■ Task statement: Give back, exactly as written, the lines of the listing from the top through the line holding "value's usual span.", and nothing more. Exclude pictures.

■ Data:
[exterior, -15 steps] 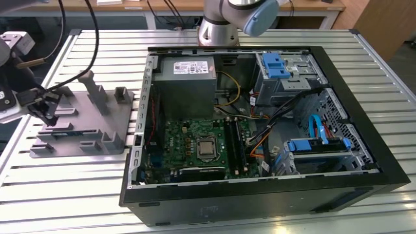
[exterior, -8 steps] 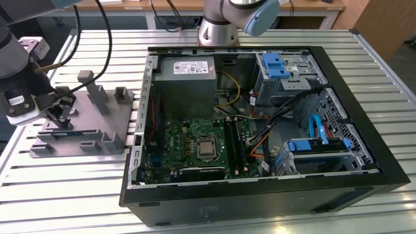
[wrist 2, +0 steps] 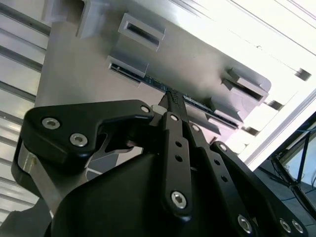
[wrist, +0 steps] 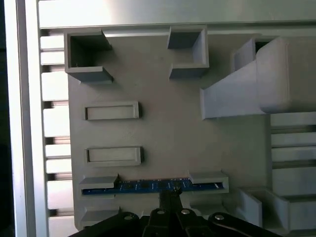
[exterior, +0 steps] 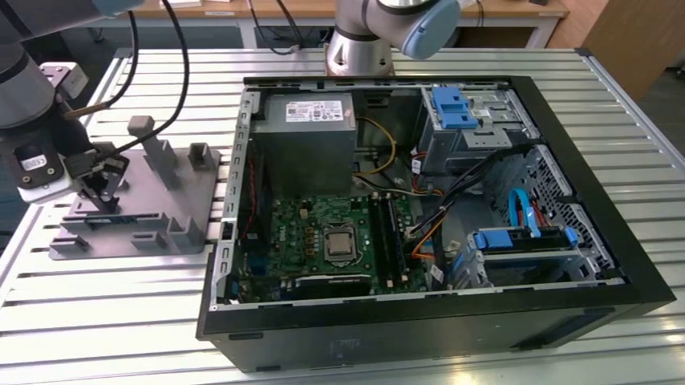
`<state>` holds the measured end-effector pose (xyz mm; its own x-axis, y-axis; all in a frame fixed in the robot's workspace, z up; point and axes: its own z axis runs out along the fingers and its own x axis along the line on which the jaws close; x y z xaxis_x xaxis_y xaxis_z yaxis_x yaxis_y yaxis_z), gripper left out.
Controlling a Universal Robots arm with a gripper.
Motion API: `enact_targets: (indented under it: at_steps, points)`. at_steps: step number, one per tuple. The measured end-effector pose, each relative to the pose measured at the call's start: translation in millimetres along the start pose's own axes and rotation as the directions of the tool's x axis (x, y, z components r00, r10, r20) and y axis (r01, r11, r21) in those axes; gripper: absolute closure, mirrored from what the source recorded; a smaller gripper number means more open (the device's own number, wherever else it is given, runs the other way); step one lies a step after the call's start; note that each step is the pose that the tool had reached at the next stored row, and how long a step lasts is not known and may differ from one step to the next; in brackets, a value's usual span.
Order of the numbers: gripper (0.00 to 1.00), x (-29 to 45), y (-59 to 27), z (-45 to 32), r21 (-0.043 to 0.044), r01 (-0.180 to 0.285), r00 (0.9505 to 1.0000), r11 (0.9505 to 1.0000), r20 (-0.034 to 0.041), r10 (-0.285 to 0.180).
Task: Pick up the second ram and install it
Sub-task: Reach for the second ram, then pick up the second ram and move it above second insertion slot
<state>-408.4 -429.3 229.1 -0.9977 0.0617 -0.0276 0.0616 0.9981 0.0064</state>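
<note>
open computer case point(exterior: 428, 330), grey fixture plate point(exterior: 137, 207), slatted metal table point(exterior: 107, 317)

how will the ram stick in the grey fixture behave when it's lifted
The second ram looks like a thin flat board, so probably stiff and light. It stands on edge in the grey fixture slots, so it may bind if pulled tilted.

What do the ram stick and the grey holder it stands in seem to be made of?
The second ram: circuit board, bluish with small bright dots, probably laminate. The grey fixture: matte, uniform grey, blocky shapes, likely plastic.
</note>
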Motion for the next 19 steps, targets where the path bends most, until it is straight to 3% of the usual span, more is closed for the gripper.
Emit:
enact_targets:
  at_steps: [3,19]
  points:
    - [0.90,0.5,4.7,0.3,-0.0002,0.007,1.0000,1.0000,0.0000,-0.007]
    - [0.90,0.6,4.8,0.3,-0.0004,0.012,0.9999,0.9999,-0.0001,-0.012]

■ Solution to the problem:
[exterior, -15 steps] 
[exterior, -8 steps] 
[wrist 2, +0 steps] 
[wrist, +0 steps] 
[exterior, +0 steps] 
`<state>` holds the measured end-effector pose (xyz mm; its own x-axis, y-axis; all in a frame fixed in the robot's workspace, z up; point and axes: its own z axis runs out along the fingers and its own x axis along the line on which the jaws close; x y z xaxis_x xaxis_y xaxis_z yaxis_x yaxis_y yaxis_z), gripper left out.
Controlling a Universal Robots arm with a gripper.
Motion API: `enact_targets: (indented under it: at_steps, points)`. at_steps: step number, one per tuple. The measured end-effector pose, each relative to the pose measured at the call's start: translation in millimetres along the start pose's own axes and rotation as the directions of the tool's x axis (x, y, z components r00, r10, r20) and y axis (r01, r11, r21) in those axes; gripper: absolute closure, mirrored from what the source recorded; a smaller gripper number means more open (the device's own number, wherever else it is given, runs the other way); step one lies a step after the call's start; note that each step is the pose that the tool had reached at the next stored row, and how long a step lasts is not known and may differ from one step to the next; in brackets, a value's usual span.

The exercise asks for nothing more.